§ INSTRUCTIONS TO FOLLOW
The whole listing is to be returned exactly.

§ SOURCE MATERIAL
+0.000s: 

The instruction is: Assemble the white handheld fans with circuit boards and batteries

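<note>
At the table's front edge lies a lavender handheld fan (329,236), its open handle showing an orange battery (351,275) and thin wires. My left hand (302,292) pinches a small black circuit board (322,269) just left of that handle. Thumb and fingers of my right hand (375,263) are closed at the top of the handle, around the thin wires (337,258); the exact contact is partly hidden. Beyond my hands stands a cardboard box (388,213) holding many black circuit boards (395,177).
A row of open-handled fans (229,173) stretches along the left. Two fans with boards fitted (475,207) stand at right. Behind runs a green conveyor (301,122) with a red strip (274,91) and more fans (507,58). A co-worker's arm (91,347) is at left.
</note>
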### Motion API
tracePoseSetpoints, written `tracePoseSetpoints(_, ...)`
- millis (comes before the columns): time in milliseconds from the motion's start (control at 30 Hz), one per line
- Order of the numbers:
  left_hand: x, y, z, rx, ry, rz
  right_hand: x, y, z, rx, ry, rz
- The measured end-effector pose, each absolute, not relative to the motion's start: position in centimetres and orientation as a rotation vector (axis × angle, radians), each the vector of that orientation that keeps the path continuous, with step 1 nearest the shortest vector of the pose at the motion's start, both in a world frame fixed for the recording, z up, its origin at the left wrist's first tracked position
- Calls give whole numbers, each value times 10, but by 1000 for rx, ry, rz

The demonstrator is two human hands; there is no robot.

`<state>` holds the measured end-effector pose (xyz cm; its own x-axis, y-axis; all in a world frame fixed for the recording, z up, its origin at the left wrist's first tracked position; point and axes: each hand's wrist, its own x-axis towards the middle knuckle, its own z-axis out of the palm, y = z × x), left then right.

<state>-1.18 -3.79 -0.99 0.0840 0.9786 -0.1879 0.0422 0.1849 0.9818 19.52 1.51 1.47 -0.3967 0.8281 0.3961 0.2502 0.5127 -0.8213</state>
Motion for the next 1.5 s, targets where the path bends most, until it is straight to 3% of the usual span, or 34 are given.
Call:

§ EXERCISE ANSWER
+0.000s: 

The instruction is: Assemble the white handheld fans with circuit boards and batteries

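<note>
At the table's front edge lies a lavender handheld fan (329,236), its open handle showing an orange battery (351,275) and thin wires. My left hand (302,292) pinches a small black circuit board (322,269) just left of that handle. Thumb and fingers of my right hand (375,263) are closed at the top of the handle, around the thin wires (337,258); the exact contact is partly hidden. Beyond my hands stands a cardboard box (388,213) holding many black circuit boards (395,177).
A row of open-handled fans (229,173) stretches along the left. Two fans with boards fitted (475,207) stand at right. Behind runs a green conveyor (301,122) with a red strip (274,91) and more fans (507,58). A co-worker's arm (91,347) is at left.
</note>
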### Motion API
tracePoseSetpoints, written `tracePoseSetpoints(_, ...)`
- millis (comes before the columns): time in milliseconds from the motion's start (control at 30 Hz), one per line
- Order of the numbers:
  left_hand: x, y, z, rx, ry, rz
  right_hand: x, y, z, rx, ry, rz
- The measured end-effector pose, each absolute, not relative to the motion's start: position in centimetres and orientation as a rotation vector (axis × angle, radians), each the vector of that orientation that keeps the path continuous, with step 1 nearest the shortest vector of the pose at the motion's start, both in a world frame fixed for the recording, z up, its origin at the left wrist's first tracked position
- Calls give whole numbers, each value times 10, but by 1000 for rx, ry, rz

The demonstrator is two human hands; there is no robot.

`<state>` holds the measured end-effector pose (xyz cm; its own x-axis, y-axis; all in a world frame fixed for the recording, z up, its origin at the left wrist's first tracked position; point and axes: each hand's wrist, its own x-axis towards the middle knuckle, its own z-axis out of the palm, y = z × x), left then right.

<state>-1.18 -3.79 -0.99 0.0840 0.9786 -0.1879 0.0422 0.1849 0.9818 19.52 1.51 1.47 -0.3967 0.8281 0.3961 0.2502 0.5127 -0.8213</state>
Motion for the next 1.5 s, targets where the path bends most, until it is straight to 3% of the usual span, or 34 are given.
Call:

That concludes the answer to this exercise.